• **THE DATA**
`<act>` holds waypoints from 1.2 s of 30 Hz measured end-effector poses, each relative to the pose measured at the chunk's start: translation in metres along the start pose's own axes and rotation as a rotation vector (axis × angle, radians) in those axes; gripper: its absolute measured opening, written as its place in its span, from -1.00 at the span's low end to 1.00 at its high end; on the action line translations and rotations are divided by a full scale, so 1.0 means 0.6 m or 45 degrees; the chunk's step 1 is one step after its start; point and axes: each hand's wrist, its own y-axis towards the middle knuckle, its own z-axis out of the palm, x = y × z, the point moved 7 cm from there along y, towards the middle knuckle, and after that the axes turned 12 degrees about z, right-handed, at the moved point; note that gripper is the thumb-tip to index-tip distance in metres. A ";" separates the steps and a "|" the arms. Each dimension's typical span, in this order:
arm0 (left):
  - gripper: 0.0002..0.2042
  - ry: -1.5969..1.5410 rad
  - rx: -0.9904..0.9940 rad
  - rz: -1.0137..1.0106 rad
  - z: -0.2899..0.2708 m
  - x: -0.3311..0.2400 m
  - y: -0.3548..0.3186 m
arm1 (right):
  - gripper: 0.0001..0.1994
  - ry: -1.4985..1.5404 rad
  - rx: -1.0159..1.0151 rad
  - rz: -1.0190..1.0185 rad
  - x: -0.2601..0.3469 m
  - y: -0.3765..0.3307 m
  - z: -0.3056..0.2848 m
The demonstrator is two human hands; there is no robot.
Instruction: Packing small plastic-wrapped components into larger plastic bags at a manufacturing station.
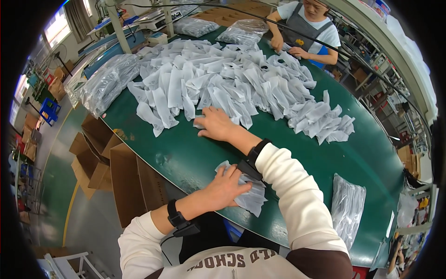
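Note:
A wide pile of whitish translucent packets (223, 79) covers the far half of the green table (297, 162). My right hand (216, 124) reaches across to the pile's near edge, its fingers spread and bent over a packet there. Close to the table's near edge, my left hand (222, 189) is closed on a small stack of the same packets (252, 197), its thumb lying across the top. Part of the stack sticks out beyond the fingers on both sides. What lies under my left palm is hidden.
Clear plastic bags of packets lie at the left (109, 83), at the back (244, 31) and at the right (347, 209). Cardboard boxes (132, 181) stand on the floor left of the table. Across the table, a co-worker (306, 32) handles something small.

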 end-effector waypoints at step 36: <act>-0.36 0.102 -0.225 0.179 -0.030 -0.032 0.037 | -0.79 0.373 0.080 0.582 -0.077 -0.369 -0.150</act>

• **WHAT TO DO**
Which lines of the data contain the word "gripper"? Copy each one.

• **TASK SOLUTION**
`<act>` holds waypoints from 1.2 s of 30 Hz measured end-effector poses, each relative to the pose measured at the chunk's start: translation in metres along the start pose's own axes and rotation as a rotation vector (axis × angle, radians) in those axes; gripper: its absolute measured opening, written as its place in its span, from -1.00 at the span's low end to 1.00 at its high end; on the action line translations and rotations are divided by a full scale, so 1.0 means 0.6 m or 45 degrees; the chunk's step 1 is one step after its start; point and axes: each hand's wrist, its own y-axis towards the middle knuckle, its own z-axis out of the palm, x = y × z, the point moved 7 cm from there along y, towards the middle knuckle, and after that the axes turned 12 degrees about z, right-handed, at the moved point; note that gripper is the thumb-tip to index-tip distance in metres. A ";" separates the steps and a "|" the arms. Each dimension's typical span, in this order:
  - gripper: 0.0002..0.2042
  - gripper: 0.0001..0.1994

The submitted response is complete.